One of the things I like the most is to parse code and to perform automatic operations on it. For this reason I started contributing to JavaParser and created a couple of related projects: java-symbol-solver and effectivejava.

As a contributor of JavaParser I read over and over some very similar questions about extracting information from Java source code. For this reason I thought that I could help providing some simple examples, just to get started with parsing Java code.

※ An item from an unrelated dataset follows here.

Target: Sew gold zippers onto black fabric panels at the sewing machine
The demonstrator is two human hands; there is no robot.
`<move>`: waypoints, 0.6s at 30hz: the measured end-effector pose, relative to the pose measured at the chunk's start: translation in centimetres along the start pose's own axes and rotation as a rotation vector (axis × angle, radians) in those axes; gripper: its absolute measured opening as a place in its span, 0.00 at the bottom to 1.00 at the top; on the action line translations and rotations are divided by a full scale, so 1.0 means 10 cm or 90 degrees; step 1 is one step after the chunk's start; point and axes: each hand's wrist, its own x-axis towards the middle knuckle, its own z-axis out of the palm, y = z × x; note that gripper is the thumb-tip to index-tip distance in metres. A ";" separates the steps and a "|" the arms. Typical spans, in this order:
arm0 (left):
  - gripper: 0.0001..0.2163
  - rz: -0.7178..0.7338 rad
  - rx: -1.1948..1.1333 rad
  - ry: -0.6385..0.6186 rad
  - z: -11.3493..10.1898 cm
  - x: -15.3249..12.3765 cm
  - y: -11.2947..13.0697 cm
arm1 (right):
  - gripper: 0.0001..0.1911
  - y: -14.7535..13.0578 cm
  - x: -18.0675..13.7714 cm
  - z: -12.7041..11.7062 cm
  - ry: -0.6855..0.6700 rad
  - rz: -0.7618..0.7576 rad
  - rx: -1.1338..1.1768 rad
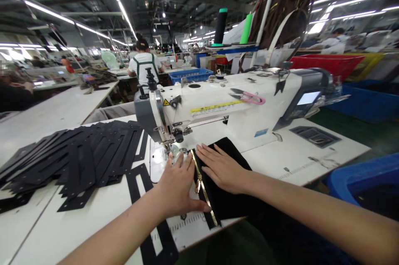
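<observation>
A black fabric piece [232,152] with a gold metal zipper [204,190] lies on the white bed of a sewing machine [215,94]. Spread flat on the cloth just right of the zipper is my right hand [221,167], fingers stretched toward the needle area. My left hand [179,186] rests left of the zipper, fingertips close to the presser foot [170,145], its thumb at the zipper's near part. The gold zipper pull [197,185] hangs beside that hand. Under my left forearm lies a black frame-shaped panel [165,236] with a long slot.
Many black slotted panels [90,152] are heaped left of the machine. Pink-handled thread snips [249,96] sit on the machine arm. Thread cones [220,28] stand above it. A blue bin [364,182] is at the right. A co-worker [145,61] sits beyond.
</observation>
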 end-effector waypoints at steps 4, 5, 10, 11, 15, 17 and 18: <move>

All the source code is available on Github: analyze-java-code-examples

Common code

When using JavaParser there are a bunch of operations we want typically to do every time. Often we want to operate on a whole project, so given a directory we would explore all the Java files. This class should help doing this:

package me.tomassetti.support;

import java.io.File;

public class DirExplorer {
    public interface FileHandler {
        void handle(int level, String path, File file);
    }

    public interface Filter {
        boolean interested(int level, String path, File file);
    }

    private FileHandler fileHandler;
    private Filter filter;

    public DirExplorer(Filter filter, FileHandler fileHandler) {
        this.filter = filter;
        this.fileHandler = fileHandler;
    }

    public void explore(File root) {
        explore(0, "", root);
    }

    private void explore(int level, String path, File file) {
        if (file.isDirectory()) {
            for (File child : file.listFiles()) {
                explore(level + 1, path + "/" + child.getName(), child);
            }
        } else {
            if (filter.interested(level, path, file)) {
                fileHandler.handle(level, path, file);
            }
        }
    }

}

For each Java file we want first to build an Abstract Syntax Tree (AST) for each Java file and then to navigate it. There are two main strategies to do so:

  1. use a visitor: this is the right strategy when you want to operate on specific types of AST nodes
  2. use a recursive iterator: this permits to process all sort of nodes

Visitors can be written extending classes included in JavaParser, while this is a simple node iterator:

package me.tomassetti.support;

import com.github.javaparser.ast.Node;

public class NodeIterator {
    public interface NodeHandler {
        boolean handle(Node node);
    }

    private NodeHandler nodeHandler;

    public NodeIterator(NodeHandler nodeHandler) {
        this.nodeHandler = nodeHandler;
    }

    public void explore(Node node) {
        if (nodeHandler.handle(node)) {
            for (Node child : node.getChildrenNodes()) {
                explore(child);
            }
        }
    }
}

Now let’s see how to use this code to solve some questions found on Stack Overflow.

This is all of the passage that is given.